June had post-partum depression and the depression lingered for years in one form or another. Billy loved his mother, was a very empathetic child, and he sensed her unhappiness. He tried to cheer her up.

 
Dave was happy to encourage Billy to spend lots of time with June because this made him feel less guilty for leaving her every day.
By the time Billy was supposed to go to school, he felt torn between going out into the wider world, learning new things, and making friends and his sense that his mother could not cope without him. He started to develop stomachaches whenever it was time to leave for school. 
 

The Parentified Child: Billy became a parentified child. This means that instead of his mother fulfilling the parental role and taking care of Billy’s emotional needs and encouraging him to learn the skills necessary to become an independent adult, the opposite happened.
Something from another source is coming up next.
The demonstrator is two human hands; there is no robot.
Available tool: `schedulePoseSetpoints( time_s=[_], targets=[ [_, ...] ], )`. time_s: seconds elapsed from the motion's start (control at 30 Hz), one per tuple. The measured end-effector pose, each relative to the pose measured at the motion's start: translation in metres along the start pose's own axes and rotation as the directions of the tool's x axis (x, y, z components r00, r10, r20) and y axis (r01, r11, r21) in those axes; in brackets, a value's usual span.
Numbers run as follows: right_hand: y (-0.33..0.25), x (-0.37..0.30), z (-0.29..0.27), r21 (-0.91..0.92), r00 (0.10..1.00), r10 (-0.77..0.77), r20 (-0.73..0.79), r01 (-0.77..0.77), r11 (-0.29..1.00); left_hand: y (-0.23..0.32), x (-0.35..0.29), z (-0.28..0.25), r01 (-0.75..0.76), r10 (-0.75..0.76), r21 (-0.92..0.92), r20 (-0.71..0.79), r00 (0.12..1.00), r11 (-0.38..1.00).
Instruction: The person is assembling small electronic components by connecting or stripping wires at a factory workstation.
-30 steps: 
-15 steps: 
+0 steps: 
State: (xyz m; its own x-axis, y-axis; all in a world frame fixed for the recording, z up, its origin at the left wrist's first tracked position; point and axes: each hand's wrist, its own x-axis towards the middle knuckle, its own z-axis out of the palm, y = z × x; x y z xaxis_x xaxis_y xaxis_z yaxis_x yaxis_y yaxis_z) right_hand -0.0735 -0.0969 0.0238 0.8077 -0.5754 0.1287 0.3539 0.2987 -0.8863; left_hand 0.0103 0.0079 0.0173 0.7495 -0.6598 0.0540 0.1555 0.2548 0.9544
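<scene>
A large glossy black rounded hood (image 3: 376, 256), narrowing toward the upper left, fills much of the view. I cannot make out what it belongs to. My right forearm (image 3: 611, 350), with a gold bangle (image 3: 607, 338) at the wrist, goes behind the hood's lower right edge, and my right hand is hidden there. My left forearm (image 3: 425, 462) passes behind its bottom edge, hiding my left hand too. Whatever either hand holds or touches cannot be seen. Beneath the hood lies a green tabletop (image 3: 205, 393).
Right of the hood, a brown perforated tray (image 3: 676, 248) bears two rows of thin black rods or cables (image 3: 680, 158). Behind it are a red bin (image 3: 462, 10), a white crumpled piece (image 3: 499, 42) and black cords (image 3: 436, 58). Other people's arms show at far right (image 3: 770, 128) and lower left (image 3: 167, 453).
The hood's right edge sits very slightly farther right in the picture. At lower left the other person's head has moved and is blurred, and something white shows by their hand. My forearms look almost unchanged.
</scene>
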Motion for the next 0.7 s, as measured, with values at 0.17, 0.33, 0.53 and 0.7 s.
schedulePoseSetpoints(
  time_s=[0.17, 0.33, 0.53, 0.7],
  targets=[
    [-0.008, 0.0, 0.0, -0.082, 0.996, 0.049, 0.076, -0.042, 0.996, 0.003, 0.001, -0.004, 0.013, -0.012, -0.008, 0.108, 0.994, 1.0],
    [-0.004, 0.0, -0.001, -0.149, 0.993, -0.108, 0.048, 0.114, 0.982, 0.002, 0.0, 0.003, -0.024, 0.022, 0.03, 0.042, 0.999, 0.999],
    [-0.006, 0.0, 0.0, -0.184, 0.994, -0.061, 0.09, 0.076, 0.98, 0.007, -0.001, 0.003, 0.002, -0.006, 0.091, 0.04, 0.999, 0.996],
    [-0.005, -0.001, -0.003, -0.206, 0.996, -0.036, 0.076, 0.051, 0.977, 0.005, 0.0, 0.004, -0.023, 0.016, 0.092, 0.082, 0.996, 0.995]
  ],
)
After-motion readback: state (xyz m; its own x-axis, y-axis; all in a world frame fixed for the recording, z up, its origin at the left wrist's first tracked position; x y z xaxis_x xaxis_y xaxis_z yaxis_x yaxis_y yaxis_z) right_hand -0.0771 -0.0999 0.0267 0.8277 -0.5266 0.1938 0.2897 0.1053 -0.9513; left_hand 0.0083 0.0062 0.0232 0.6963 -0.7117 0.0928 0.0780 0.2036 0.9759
Billy remained “Mommy’s little man” and stayed a child to take care of her emotional needs.

 
Therapy: By the time Billy was grown and had entered therapy with me, he was immature, conflicted, and still spoke to his mother by phone every day. On an unconscious level, he believed that something terrible would happen if he actually grew up, left his mother behind, and became an independent person following his own desires.

 
Separation Fears: James F. Masterson in his books on Borderline Disorders notes that many Borderline clients unconsciously believe that if they fully separate from their mother and become adults one or both of them will die or go crazy.
 
  
In Billy’s case these buried beliefs showed up in a dream towards the end of his therapy:
  
I am waving goodbye to my mother. I am leaving to go to college. My mother cannot go with me. I come to a big bridge that I must cross. I suddenly get very afraid. I look back and see my mother standing at the beginning of the bridge. I am about a third of the way across and I stop.
  
I suddenly realize that if I cross over without my mother, something terrible will happen. We will be truly separate and nothing will be the same between us ever again. After a long pause, I decide to risk it and go forward.

 
Punchline: Not every child who develops a Borderline adaptation was overtly abused—and many children who are abused do not become Borderline. Two key features are often present in the childhood of children who do develop Borderline Personality Disorder: Abandonment in early childhood (before age 4) or engulfment by the emotional needs of their mother or other primary caretaker.